** Opening Dataset section block **

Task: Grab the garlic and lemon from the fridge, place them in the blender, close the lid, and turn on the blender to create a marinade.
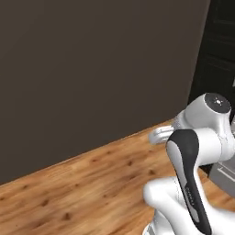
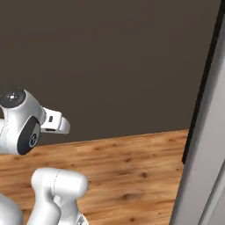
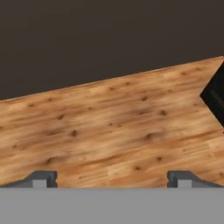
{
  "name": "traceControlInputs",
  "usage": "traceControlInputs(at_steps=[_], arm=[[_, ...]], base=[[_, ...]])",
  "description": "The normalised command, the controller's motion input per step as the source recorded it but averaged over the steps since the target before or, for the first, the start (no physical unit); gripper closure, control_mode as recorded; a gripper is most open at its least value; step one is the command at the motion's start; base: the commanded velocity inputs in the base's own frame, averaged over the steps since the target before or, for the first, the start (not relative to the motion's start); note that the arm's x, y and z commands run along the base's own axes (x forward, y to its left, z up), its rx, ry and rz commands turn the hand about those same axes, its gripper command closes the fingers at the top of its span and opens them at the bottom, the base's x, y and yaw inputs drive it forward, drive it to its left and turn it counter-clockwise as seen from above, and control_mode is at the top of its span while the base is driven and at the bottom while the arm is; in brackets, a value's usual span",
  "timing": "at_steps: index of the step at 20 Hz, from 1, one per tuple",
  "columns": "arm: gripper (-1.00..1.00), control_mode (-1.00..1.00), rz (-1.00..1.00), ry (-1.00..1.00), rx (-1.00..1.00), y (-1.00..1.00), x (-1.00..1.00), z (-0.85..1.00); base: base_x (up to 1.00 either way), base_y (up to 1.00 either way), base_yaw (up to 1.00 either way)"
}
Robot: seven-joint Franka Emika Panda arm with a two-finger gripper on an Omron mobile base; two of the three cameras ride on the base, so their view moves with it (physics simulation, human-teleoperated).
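Wooden floorboards [image 3: 109,127], warm orange-brown with dark knots, are what I'm looking at through the hand view, and they run up to a flat dark brown wall [image 3: 100,39] that fills the upper part of that picture. My pincer [image 3: 111,178] hangs over bare floor with its two dark fingertips [image 3: 41,178] set wide apart, one at each lower corner of the view, and nothing between them. At the right edge of the hand view a black corner [image 3: 215,97] juts in over the boards; I cannot tell what unit it belongs to. From the left base view I see the white arm [image 1: 195,151] folded up at the lower right, its dark-capped joint raised above the floor [image 1: 82,183] and the same brown wall [image 1: 92,69] behind it, with a black cabinet front [image 1: 218,50] standing at the far right and a pale grey panel edge [image 1: 226,173] just below it, beside the arm. From the right base view the arm [image 2: 24,123] sits at the lower left, a short white link pointing toward the wall [image 2: 110,57], and a tall pale grey slab with a black edge, which I take for the fridge [image 2: 204,145], rises along the right side, well apart from the arm.
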Motion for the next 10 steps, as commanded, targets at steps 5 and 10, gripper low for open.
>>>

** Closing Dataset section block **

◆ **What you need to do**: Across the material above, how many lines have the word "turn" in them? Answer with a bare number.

◆ **Solution for this exercise**: 2